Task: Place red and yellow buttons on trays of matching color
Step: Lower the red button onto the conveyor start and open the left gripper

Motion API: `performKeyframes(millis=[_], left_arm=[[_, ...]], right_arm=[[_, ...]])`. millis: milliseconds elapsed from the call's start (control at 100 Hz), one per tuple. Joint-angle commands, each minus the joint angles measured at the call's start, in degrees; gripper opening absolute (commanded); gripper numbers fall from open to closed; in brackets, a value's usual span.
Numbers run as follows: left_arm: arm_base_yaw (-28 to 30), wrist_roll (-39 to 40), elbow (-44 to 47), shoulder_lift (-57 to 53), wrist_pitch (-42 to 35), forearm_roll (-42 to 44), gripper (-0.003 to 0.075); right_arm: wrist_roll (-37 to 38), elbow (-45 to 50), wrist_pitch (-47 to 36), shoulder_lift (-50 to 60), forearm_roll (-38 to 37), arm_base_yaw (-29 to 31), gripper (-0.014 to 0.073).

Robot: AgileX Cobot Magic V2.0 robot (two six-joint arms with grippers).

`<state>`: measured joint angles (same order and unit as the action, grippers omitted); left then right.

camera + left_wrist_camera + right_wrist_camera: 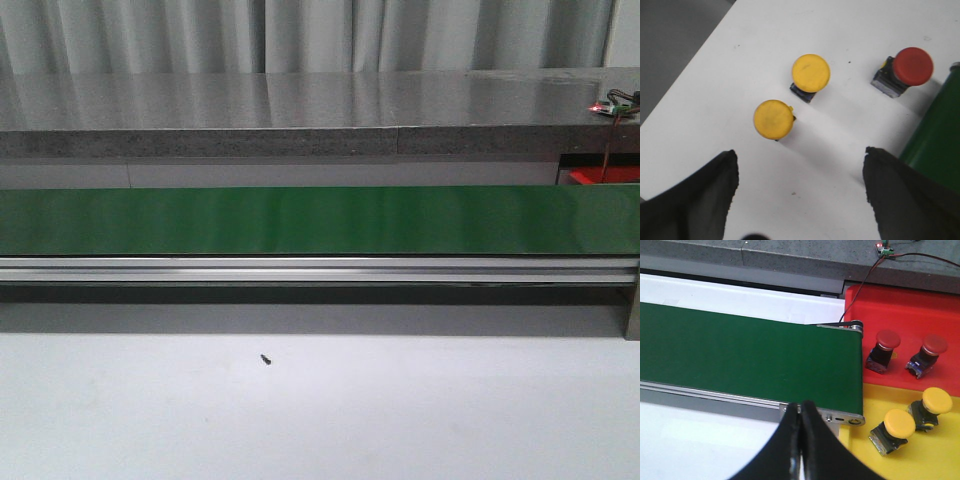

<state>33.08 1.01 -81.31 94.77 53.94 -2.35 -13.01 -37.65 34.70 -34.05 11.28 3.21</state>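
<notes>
Left wrist view: the left gripper (799,200) has its fingers apart, empty, above the white table (850,25). Two yellow buttons (773,119) (811,73) lie at about 11 and 12 o'clock from the gap, a red button (912,66) at 1 o'clock beside the belt (935,145). This arm is nearer. The right gripper (800,440) is closed, empty, by the red tray (900,305) and yellow tray (940,455).

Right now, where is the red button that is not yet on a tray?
In the left wrist view, the red button stands on the white table close beside the green conveyor belt, apart from the two yellow buttons.
</notes>
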Motion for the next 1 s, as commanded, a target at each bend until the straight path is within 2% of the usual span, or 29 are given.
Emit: performKeyframes(millis=[0,390,600,990], left_arm=[[1.0,-2.3,-1.7,-0.6,-1.8,-0.3,0.0514],[1.6,-17.0,-1.7,6.5,-0.9,-0.9,0.0514],[1.8,-17.1,-1.7,9.0,-2.1,2.9,0.0514],[1.8,-17.1,-1.7,12.5,-8.3,3.0,0.0514]], right_arm=[[-0.4,-1.4,-4.2,0.0,0.9,-0.1,-0.0067],[-0.4,-1.4,-4.2,0.0,0.9,-0.1,-0.0067],[-0.4,-1.4,-4.2,0.0,0.9,-0.1,-0.0067],[-0.4,-1.4,-4.2,0.0,0.9,-0.1,-0.0067]])
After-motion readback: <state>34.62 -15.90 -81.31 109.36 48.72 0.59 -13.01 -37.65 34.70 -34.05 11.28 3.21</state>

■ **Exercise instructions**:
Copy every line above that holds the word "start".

■ **Finished task**:
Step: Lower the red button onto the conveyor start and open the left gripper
Motion API: `performKeyframes(millis=[_], left_arm=[[_, ...]], right_arm=[[_, ...]])`. millis: milliseconds elapsed from the call's start (control at 100 Hz), one per tuple. Joint-angle commands, each minus the joint angles measured at the call's start, in degrees; gripper opening absolute (commanded); gripper numbers fall from open to closed; in brackets, a value's usual span.

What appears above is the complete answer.